--- TASK INPUT ---
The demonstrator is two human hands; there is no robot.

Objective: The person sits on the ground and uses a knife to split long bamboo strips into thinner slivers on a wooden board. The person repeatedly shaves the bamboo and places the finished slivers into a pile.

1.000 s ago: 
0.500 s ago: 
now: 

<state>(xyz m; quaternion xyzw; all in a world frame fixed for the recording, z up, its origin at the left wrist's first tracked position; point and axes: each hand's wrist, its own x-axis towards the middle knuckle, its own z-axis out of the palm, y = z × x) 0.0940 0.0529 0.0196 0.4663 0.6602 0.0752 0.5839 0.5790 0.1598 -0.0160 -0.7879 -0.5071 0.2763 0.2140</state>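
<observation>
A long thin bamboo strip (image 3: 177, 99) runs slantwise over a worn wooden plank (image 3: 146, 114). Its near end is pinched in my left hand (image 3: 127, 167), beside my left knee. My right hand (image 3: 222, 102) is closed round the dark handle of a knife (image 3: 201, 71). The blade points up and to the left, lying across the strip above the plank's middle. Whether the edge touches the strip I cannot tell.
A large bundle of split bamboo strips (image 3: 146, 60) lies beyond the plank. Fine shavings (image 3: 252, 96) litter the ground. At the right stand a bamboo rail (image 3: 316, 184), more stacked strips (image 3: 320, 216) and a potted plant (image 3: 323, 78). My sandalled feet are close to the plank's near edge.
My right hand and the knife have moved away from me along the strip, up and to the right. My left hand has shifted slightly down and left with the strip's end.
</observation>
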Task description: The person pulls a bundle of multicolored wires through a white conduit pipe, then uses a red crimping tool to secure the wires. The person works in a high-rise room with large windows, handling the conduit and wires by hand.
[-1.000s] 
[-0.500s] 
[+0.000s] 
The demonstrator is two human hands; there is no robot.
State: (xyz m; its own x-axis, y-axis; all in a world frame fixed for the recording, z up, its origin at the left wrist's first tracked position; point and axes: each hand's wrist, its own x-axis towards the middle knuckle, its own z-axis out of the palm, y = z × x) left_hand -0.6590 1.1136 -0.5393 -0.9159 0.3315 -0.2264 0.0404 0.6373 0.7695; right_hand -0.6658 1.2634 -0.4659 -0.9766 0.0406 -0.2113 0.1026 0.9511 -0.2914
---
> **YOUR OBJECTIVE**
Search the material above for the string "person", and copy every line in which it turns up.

> **SOLUTION BELOW**
Objective: The person sits on the ground and uses a knife to split long bamboo strips into thinner slivers on a wooden board. The person repeatedly shaves the bamboo and places the finished slivers into a pile.
Task description: The person pulls a bundle of multicolored wires through a white conduit pipe, then uses a red crimping tool to secure the wires. The person works in a high-rise room with large windows, handling the conduit and wires by hand.

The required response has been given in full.